Since I was a kid, I always have the tendency to make my own imaginary world. I believe that was normal but it is something that people should get over with as they grow or mature.
When I was younger than 10, I imagine myself being a woman who is liked by many especially by boys. I always feel like I am in a romcom with a sweet man. I have a lot of friends and they witness how supposedly good my life is. I used to be so confident.
As I got older the story slightly changed. Now, I’m a woman who has nothing but a struggling marriage with a cheating husband and a child. She’s unhappy. Also, she has to support her family. She’s tired so she feels like running away and leaving everything behind. Escaping.
I even cry and smiles on my own.
Sometimes I get lost with these thoughts while walking, on the train or at school. You may be confused, but my reality is a lot more different. I am still young. In fact, I have bever been with a man before.

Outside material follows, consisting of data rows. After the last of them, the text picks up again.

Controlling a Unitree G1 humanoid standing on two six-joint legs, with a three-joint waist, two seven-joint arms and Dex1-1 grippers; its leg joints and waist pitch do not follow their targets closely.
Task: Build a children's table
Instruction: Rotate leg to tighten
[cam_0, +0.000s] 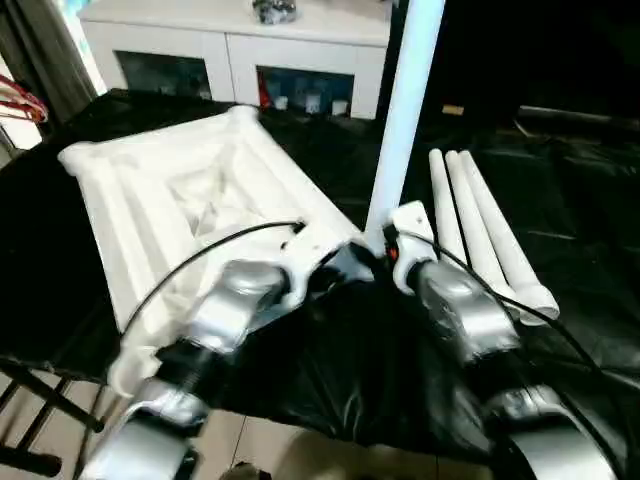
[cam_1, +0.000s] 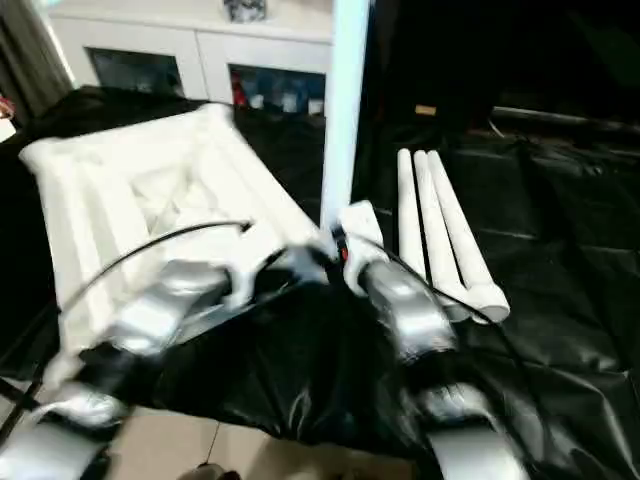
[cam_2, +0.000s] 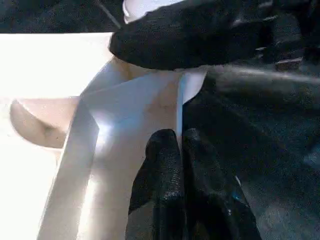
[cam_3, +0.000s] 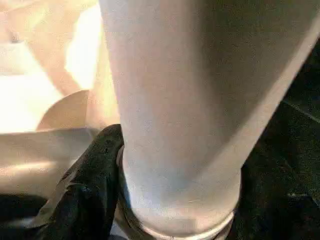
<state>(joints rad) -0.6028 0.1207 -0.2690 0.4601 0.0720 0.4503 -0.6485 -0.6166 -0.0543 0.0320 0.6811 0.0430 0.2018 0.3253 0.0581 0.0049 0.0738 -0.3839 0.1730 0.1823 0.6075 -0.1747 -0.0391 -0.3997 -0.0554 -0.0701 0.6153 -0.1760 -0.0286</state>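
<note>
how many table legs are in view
4: one leg stands upright at the tabletop corner nearest the robot; three legs lie side by side on the black cover, right of it.

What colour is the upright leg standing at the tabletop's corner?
White, a long white tubular leg; the left eye view shows it best.

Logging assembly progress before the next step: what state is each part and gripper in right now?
Tabletop: upside down on the black-covered table, ribbed underside up.
Upright leg: standing vertical at the tabletop's near corner socket.
Three spare legs: lying side by side, unattached.
Left gripper: shut on the tabletop's corner edge.
Right gripper: around the upright leg's base.
</note>
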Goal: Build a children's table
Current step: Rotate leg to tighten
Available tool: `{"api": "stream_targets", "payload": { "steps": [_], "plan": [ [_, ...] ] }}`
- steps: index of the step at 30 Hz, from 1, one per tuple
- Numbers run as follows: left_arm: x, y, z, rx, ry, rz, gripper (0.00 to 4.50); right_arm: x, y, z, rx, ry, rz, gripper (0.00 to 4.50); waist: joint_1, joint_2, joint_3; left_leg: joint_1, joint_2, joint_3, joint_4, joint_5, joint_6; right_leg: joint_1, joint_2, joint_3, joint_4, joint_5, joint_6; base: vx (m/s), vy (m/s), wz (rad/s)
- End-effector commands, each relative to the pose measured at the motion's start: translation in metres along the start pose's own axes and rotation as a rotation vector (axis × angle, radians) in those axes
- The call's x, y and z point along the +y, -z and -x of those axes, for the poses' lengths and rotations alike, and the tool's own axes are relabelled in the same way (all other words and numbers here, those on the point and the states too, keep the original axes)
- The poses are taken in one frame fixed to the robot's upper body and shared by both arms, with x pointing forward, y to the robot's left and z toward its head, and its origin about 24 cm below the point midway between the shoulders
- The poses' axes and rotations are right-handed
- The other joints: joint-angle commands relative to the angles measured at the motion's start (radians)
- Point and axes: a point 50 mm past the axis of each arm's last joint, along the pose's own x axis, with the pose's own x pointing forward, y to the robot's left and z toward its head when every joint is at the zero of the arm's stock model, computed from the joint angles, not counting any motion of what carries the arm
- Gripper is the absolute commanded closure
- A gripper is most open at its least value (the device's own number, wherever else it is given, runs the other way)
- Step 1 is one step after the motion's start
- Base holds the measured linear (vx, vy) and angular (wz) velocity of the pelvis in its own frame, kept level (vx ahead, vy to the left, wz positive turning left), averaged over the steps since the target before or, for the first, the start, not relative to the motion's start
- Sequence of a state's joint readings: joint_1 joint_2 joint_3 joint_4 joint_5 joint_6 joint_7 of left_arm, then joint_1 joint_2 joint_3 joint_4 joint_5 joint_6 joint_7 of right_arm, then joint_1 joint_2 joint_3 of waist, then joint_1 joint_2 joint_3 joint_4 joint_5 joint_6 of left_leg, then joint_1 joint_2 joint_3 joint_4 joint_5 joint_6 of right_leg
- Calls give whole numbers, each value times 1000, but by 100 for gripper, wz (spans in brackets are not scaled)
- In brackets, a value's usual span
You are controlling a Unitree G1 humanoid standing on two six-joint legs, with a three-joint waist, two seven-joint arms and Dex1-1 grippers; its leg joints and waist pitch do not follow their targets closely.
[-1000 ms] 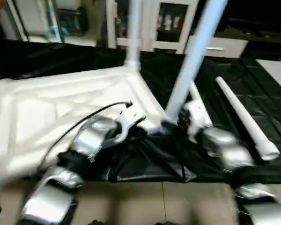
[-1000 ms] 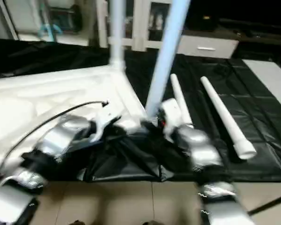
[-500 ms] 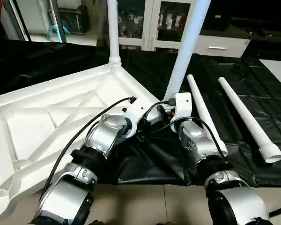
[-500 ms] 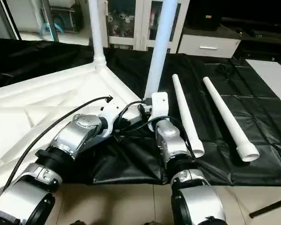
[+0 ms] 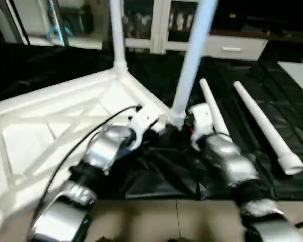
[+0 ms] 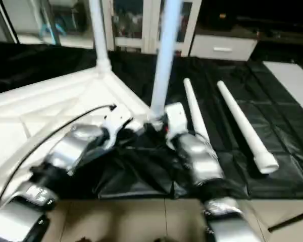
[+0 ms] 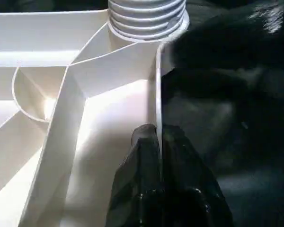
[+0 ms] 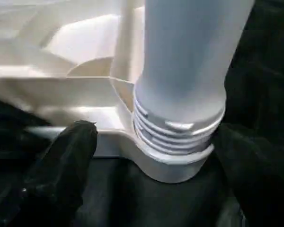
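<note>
Threads (image 8: 173, 135) half exposed: with left gripper (image 7: 157, 135) pinching tabletop (image 7: 109, 85) rim, re-close right gripper's (image 8: 154, 142) spread fingers on leg (image 8: 189, 56), twist squarely.

A black sheet (image 5: 272, 101) covers the floor before white cabinets (image 5: 156, 25).

One white tabletop (image 5: 50, 121), two upright legs (image 5: 192, 55), two loose legs (image 5: 262, 126), two hands (image 5: 156, 123).
</note>
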State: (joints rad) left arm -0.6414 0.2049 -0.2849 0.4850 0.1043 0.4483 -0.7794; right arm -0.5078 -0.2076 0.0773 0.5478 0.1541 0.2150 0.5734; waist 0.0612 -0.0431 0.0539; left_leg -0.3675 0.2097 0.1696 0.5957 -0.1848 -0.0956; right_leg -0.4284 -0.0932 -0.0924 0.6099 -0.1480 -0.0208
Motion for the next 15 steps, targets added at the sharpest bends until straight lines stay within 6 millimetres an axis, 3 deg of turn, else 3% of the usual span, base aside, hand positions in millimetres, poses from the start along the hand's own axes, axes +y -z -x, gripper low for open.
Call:
{"api": "stream_targets", "payload": {
  "steps": [1, 6, 8, 9, 10, 15],
  "plan": [
    [-18, 0, -5, -23, 148, -27, 450, 5, -16, 4, -38, -109, 45, 33, 8, -1, -74, 1, 14, 6, -64, -174, 77, 72, -46, 44, -74, -247, -178, 0, 0, 0],
    [-26, 7, 13, -9, 351, -143, 450, -7, -30, 28, -24, -247, 123, 33, 11, -3, -69, 5, 19, 2, -69, -216, 62, 66, -48, 45, -80, -320, -156, 0, 0, 0],
    [-28, 10, 18, 3, 390, -149, 450, -9, -31, 33, -10, -282, 128, 33, 18, 2, -70, 13, 20, 7, -68, -206, 53, 60, -45, 49, -75, -272, -178, 0, 0, 0],
    [-28, 11, 20, 9, 409, -149, 450, -10, -31, 35, 1, -305, 132, 33, 21, 9, -70, 13, 20, 6, -68, -206, 52, 61, -44, 49, -72, -259, -185, 0, 0, 0],
    [-29, 12, 21, 13, 422, -149, 450, -10, -31, 36, 8, -319, 137, 33, 21, 5, -69, 8, 19, 5, -69, -209, 49, 66, -45, 48, -72, -255, -184, 0, 0, 0],
    [-26, 11, 23, 25, 433, -169, 450, -9, -26, 45, 92, -454, 169, 33, 27, 2, -71, 7, 18, 5, -66, -205, 51, 68, -45, 48, -71, -249, -188, 0, 0, 0]
  ]
}}
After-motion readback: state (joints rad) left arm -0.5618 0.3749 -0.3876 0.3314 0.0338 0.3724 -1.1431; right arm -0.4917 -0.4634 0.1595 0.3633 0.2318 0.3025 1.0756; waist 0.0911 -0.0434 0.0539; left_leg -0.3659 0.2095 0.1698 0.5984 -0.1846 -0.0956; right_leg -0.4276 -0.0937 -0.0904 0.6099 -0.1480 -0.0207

I am only in my late teens. Unlike most people here, I may be young and lack a lot of experiences. I can’t even say that my struggles can compare to someone who really needs help .
I recognized that my problem is solely me. I am weak willed and I easily surrender when things gets a little bit hard. I don’t have any goals and do nothing about it. I have poor people skills. I rarely talk and I get irritated easily so I tend to avoid people to not upset them. Unsurprisingly, I don’t have any friends, not one I can fully trust. I doubt someone would want to listen to my petty problems. They always say to go out and meet friends when you’re struggling but what would I do. I also don’t have any financial means to get help properly.
My mind is a mess. I’m having hard time. I am still in high school but older with most of my mates. I don’t get along with anyone. I can’t empathize with them and most of other people. I am insecure and always compare myself. I know they try to approach me but I just can’t let go of myself. I don’t get along with anyone even with family or relatives. I even hate talking or socializing with them. I think I haven’t been talking with my Dad properly for more than two years now. I am overly immature and selfish. I get depressed and sad without a reasonable reason.
I’m getting away from my strange imaginary world with my phone. Which wasn’t really a good solution since I just got myself a new addiction. I feel uneasy without my phone with me nowadays. I’m having a hard time accomplishing anything substantial. I find it strange since I’m not even a fan of social media. It helps me get rid of my depressing imaginary world. Though, I ended up having a new world still far from reality. A virtual world.
I don’t know how to make things better. Or maybe I do. I just can’t help myself. I feel stupid and worthless. I don’t even know if anyone who will read this would take me seriously. I’m just a sorry excuse of a human being. A living disappointment.
I’m scared. I am an adult now. Eventually, I would have to get out there and learn to walk on my own. I don’t have any skills. I’m easily distracted and clumsy. I’m a bit slow with a lot of things. I don’t even know how to make a good impression.